Vision and Purpose in Leadership

When I start coaching a new client, I often begin with a self-assessment of eight different factors to help us decide on the things we should be focusing on. Two of those factors are Vision and Purpose:

Vision: Having enough context and understanding of the business and its goals to comprehend the strategy entirely and help compile it.

Instilling Purpose: As a leader, it’s not enough to understand the long-term needs. You also need the ability to relay these needs to your team, so they also possess this knowledge and are then able to work in an autonomous manner as well. This is the key to effective empowerment.

Sail Away, Sail Away, Sail Away

Consider the following diagram:

The CTO that I described earlier is lacking both in Vision and in being able to instill Purpose. That’s what I call the Floating Leader. They’re not steering the boat in any specific direction. Instead, they are cruising along wherever tides take them. And, as captains, their entire team is tagging along with them.

Such anemic leadership is never what we set out to be doing. Instead, it happens when we did not keep our vigil and ensured that we remain at the top of our game. And so the slow decline takes place.

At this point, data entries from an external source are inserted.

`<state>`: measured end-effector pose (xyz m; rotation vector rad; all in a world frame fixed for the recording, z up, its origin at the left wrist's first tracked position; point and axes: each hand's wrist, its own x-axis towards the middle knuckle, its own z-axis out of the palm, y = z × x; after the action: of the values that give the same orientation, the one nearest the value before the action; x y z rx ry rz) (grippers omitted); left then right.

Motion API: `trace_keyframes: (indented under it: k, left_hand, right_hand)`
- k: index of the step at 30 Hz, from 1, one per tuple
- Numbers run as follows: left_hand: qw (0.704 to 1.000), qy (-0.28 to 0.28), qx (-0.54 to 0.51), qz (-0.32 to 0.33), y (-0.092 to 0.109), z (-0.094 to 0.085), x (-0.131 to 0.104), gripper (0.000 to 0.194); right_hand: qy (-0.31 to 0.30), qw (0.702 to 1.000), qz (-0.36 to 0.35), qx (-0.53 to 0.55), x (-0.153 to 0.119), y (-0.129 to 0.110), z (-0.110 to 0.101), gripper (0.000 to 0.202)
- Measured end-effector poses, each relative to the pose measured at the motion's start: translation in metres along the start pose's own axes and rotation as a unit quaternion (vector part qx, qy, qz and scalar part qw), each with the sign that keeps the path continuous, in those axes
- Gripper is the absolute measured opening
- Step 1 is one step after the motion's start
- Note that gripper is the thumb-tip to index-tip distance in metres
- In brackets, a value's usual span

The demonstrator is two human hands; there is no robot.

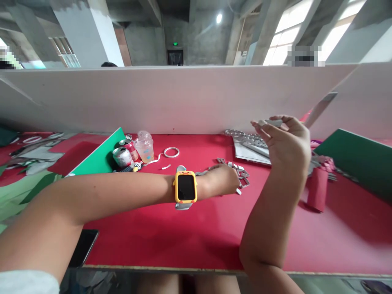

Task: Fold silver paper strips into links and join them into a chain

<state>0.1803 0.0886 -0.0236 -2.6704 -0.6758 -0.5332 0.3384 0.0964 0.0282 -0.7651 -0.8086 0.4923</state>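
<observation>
My left hand (225, 179), with a yellow watch (186, 187) on its wrist, reaches across the red table (171, 241) to a pile of small grey-white pieces (244, 181). Its fingers are hidden behind the back of the hand, so what they hold cannot be made out. Raised above the table at the right, my right hand (288, 136) pinches a small grey piece (273, 123) between thumb and fingers. Behind it lies a white tray-like board (249, 152) with silvery pieces on top.
Cans (122, 157) and a plastic cup (144, 147) stand by a green panel (99, 157) at the left. A white ring (171, 152) lies nearby. A phone (83, 247) rests at the front left edge. A red pouch-like object (317, 188) and another green panel (357, 163) are right.
</observation>
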Motion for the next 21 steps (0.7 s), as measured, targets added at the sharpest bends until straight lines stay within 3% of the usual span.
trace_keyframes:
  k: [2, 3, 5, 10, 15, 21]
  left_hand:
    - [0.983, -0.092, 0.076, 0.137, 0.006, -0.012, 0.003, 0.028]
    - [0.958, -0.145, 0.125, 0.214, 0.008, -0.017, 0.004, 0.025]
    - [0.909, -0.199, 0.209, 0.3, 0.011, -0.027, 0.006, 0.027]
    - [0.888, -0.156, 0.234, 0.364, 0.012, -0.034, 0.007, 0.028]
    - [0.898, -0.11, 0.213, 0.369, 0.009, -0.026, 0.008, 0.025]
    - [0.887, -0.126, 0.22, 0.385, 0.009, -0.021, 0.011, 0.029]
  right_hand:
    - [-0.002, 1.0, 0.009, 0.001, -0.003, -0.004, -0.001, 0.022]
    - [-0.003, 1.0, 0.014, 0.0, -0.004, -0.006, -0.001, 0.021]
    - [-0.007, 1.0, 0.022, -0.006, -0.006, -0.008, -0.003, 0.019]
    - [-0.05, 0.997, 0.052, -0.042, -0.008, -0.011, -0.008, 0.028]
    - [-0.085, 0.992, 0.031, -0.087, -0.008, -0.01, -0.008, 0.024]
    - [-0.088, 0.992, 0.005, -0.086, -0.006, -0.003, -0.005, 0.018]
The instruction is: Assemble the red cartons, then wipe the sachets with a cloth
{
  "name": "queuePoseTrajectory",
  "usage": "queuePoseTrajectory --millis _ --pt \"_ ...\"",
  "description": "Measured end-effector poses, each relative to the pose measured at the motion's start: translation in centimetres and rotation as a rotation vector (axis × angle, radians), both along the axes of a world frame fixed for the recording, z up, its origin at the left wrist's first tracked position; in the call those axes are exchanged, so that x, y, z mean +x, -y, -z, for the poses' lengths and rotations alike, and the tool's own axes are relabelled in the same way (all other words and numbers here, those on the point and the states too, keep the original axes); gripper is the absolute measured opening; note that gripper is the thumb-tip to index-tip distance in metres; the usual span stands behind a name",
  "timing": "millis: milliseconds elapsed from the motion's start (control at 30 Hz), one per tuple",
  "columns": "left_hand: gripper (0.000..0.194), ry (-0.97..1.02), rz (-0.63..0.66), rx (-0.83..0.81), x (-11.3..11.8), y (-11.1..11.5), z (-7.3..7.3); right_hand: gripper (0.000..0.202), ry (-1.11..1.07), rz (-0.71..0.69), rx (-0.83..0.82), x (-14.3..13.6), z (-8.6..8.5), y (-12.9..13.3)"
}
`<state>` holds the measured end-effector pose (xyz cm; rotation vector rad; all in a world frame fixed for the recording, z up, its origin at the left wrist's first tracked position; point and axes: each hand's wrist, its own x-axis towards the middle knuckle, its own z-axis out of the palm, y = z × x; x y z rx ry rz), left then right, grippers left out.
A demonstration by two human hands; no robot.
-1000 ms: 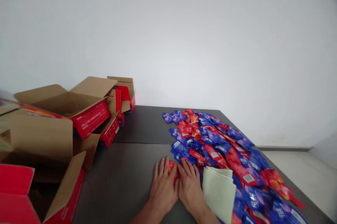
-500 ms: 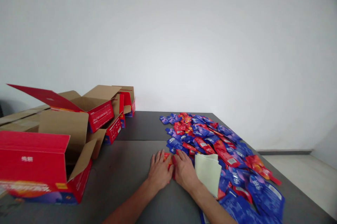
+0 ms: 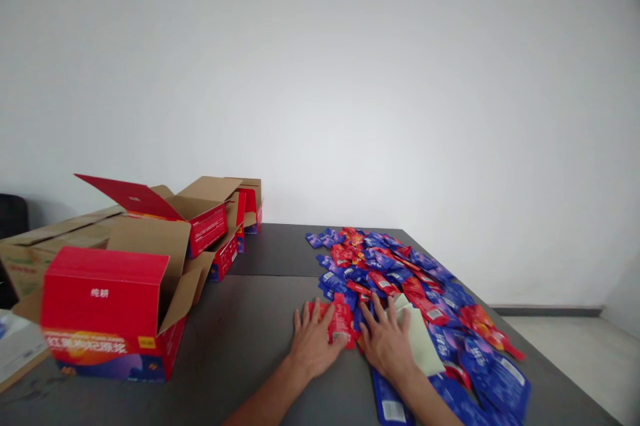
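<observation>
My left hand (image 3: 314,344) lies on the dark table, fingers spread, resting partly on a red pouch (image 3: 342,321) at the near left edge of the pouch pile. To its right, my right hand (image 3: 387,345) is also open, its fingers stretched out over the pile and touching a folded pale green sheet (image 3: 425,349). A blue pouch (image 3: 393,407) with a white label sticks out under the right wrist. What lies directly beneath both palms is hidden.
Many red and blue pouches (image 3: 380,258) spread along the table's right side. On the left stand several open red boxes, the nearest red box (image 3: 103,306) with its flaps up. Behind it is a brown carton (image 3: 30,266). A white wall (image 3: 320,79) rises at the back.
My hands have moved apart from close together over a red pouch. The right hand shifted right onto the pale green sheet, and its fingers spread. The view has turned slightly left.
</observation>
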<state>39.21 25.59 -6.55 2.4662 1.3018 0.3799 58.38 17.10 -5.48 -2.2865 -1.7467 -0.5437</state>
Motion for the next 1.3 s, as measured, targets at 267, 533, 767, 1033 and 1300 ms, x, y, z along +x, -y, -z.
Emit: queuePoseTrajectory --millis 267,533,767,1033,1300 --pt "0.085 0.038 -0.002 -0.01 2.8 0.1 -0.4 0.053 -0.032 -0.001 -0.072 2.4 -0.3 -1.9" --pt "0.075 0.112 0.045 -0.01 0.0 -0.5 -1.2 0.05 0.003 0.02 0.033 -0.6 -0.4 -3.0" --pt "0.072 0.076 0.009 0.001 -1.5 -1.4 -0.3 0.063 -0.064 0.331 0.072 1.0 -2.0 -1.6" --pt "0.071 0.178 -0.182 -0.018 -2.0 -3.8 -0.4 0.066 -0.203 0.341 0.014 5.0 -1.4 1.3" --pt "0.068 0.643 -0.246 -0.197 -2.1 -6.4 1.0 0.061 -0.287 0.004 0.224 4.6 -4.6 -2.3"
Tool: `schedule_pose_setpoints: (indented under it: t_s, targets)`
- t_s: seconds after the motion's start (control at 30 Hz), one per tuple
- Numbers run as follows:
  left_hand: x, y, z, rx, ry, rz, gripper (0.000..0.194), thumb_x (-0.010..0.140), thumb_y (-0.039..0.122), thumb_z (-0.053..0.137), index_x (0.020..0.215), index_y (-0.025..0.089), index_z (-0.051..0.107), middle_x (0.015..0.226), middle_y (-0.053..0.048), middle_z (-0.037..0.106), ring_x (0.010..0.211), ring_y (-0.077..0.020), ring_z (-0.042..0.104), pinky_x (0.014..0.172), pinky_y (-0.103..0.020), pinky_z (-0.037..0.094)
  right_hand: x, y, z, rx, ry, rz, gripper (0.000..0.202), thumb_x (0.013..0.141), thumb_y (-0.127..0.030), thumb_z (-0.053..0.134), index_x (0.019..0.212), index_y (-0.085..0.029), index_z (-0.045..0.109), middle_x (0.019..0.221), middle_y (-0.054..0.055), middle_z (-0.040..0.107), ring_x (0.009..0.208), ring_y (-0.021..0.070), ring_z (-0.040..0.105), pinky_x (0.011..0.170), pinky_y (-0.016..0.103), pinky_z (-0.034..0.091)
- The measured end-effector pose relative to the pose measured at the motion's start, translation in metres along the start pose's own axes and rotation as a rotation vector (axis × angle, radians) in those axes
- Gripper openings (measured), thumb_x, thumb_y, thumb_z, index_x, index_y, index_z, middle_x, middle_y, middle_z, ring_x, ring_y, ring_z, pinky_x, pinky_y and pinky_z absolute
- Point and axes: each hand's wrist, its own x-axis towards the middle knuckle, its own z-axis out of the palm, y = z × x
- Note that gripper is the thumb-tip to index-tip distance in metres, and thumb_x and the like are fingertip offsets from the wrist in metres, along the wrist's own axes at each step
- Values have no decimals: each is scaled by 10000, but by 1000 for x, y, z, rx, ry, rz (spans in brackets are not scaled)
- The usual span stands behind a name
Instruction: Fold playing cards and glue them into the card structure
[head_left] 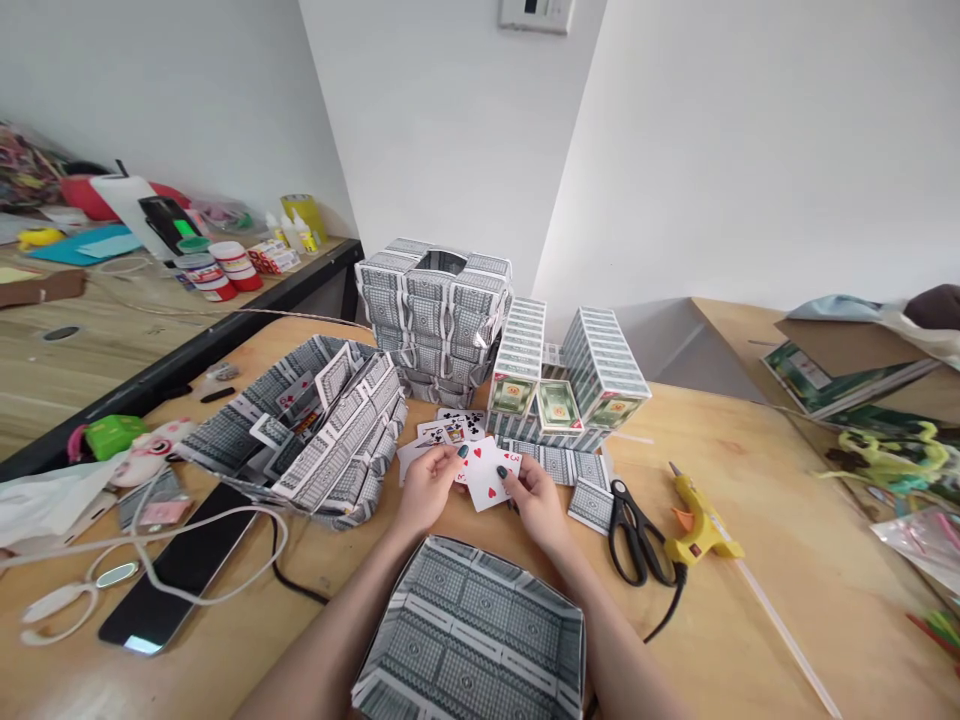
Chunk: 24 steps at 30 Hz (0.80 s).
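Two bare hands pinch white heart-suit playing cards (486,474) above a wooden tabletop (757,560).
Left hand (426,490) and right hand (537,500) grip the cards' edges, fingers pressed together; a shallow tray of folded grey card backs (472,635) sits just below, black scissors (636,530) near the right.

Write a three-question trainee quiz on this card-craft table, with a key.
1. True or false: both hands hold playing cards.
2. Which tool lies nearest the right hand? A) scissors B) glue gun C) phone
3. Fill in: the card tray lies between the person's ____.

Key
1. True: the left hand and right hand grip the red-suited cards together.
2. A
3. forearms
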Motion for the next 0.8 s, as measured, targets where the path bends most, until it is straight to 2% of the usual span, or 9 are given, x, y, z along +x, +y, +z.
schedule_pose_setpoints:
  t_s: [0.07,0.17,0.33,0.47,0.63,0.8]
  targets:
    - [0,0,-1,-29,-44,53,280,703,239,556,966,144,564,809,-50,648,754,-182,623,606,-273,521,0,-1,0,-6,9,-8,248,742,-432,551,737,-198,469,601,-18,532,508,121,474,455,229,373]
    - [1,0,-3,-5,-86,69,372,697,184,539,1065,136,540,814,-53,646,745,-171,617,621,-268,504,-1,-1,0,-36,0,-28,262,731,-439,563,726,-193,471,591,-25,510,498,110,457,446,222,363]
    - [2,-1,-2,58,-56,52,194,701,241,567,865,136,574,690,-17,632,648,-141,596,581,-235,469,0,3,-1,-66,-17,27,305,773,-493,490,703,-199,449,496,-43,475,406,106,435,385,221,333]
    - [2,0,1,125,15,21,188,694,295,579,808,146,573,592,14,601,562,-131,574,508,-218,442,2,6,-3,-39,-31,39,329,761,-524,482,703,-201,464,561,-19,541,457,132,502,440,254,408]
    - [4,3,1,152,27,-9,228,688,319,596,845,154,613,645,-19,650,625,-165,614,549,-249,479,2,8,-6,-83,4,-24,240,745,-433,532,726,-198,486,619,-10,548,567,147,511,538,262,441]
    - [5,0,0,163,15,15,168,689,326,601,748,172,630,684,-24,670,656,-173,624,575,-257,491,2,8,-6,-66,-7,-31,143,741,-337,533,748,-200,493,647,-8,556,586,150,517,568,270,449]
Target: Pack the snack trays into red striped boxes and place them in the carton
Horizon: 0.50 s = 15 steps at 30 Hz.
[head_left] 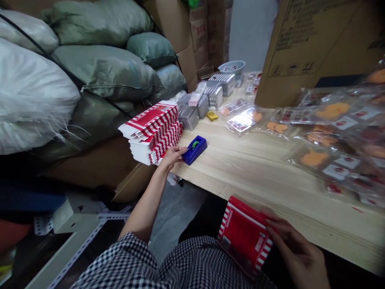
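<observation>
At the near left edge of the table sits a blue tape dispenser [199, 153] with a green-cored roll. My left hand [173, 155] reaches to its front end, thumb and forefinger pinched at the tape; the strip itself is hard to make out. A red box [243, 235] with red-and-white striped ends is tilted over my lap, beside the table edge. My right hand [297, 249] grips its right side, the fingertips blurred. Left of the dispenser lies a tall stack of flat red-and-white striped cartons [153, 124].
Clear plastic cases [189, 116] stand in rows behind the cartons, near a yellow packet [212, 115] and a pale basin [231, 67]. Bagged orange pieces [314, 157] pile up on the right before a large cardboard box [300, 48]. Stuffed sacks [105, 70] fill the left.
</observation>
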Available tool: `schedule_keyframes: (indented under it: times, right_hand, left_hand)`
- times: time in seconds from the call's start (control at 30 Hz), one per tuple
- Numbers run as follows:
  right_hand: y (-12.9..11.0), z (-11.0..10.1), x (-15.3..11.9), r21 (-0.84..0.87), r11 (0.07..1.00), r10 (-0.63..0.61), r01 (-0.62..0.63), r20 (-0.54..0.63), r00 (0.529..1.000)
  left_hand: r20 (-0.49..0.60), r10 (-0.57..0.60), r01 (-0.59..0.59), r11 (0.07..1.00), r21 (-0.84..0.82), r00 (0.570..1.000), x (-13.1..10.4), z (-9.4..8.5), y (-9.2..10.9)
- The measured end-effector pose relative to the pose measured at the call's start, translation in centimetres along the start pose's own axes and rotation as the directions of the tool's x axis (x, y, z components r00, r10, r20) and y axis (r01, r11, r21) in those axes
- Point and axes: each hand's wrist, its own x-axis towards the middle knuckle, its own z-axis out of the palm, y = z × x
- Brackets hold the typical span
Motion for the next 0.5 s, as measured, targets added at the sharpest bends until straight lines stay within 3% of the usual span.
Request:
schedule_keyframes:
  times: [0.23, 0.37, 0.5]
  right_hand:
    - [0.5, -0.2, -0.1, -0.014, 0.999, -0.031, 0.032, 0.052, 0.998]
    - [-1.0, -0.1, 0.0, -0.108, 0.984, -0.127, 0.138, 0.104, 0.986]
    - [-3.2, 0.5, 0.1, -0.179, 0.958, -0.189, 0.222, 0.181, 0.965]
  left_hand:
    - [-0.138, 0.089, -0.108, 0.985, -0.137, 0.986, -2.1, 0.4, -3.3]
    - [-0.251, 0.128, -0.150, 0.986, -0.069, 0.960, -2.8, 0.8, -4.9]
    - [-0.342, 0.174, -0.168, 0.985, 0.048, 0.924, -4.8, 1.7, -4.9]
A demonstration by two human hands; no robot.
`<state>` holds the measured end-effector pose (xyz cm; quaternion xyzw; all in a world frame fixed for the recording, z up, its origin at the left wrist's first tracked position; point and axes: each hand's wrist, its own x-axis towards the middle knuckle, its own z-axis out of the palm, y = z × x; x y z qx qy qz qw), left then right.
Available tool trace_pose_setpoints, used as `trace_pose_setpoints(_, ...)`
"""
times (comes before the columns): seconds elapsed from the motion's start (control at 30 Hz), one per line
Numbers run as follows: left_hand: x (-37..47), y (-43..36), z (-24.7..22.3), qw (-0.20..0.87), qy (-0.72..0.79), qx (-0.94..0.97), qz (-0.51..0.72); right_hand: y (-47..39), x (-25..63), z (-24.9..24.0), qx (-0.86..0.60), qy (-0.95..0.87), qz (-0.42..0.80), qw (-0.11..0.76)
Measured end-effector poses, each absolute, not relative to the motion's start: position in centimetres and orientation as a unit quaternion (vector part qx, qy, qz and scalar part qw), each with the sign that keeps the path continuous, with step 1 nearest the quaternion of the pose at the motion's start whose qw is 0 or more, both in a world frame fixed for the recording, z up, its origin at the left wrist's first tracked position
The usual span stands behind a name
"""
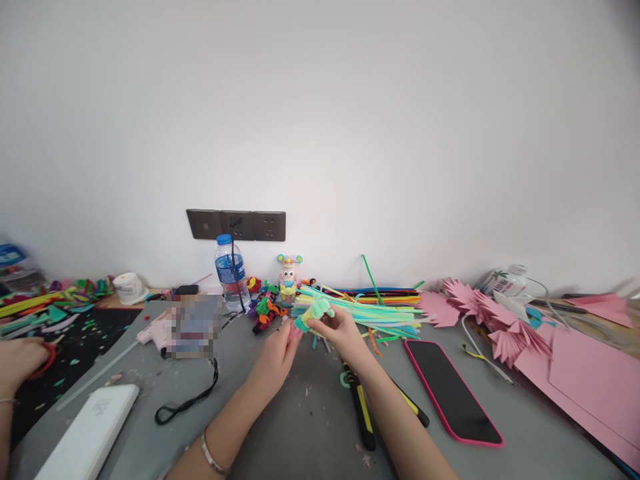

Untreated, I might even go as far as to say this is a fireable offense. It’s a great disservice to your team under you and to the entire business that relies on you. More than anything else, though, it is a disservice to yourself. Life is too short to be leading a team that way. Move upstream, revisit your strategy, and get help if you need it.

Rate Yourself

For each of these questions, rate yourself on a scale of 1-10 (10 being best). Average the result per trait to place yourself on the chart above.

Vision

  1. At what level do you fully grasp the company’s long term strategy and goals?
  2. How involved were you in the compilation of said strategy and goals?
  3. How deeply do you understand the priorities of the other leaders and departments in the company (your Executive Product Mastery)?

Instilling Purpose

  1. When relaying plans and projects to your team, how much do you focus on communicating the “commander’s intent” and reasoning as opposed to the technicalities and the “how’s”?
  2. How well will the team be able to manage without your availability for a week or so?
  3. How deep of an understanding does your organization have about the needs of your customers/clients and your market as a whole?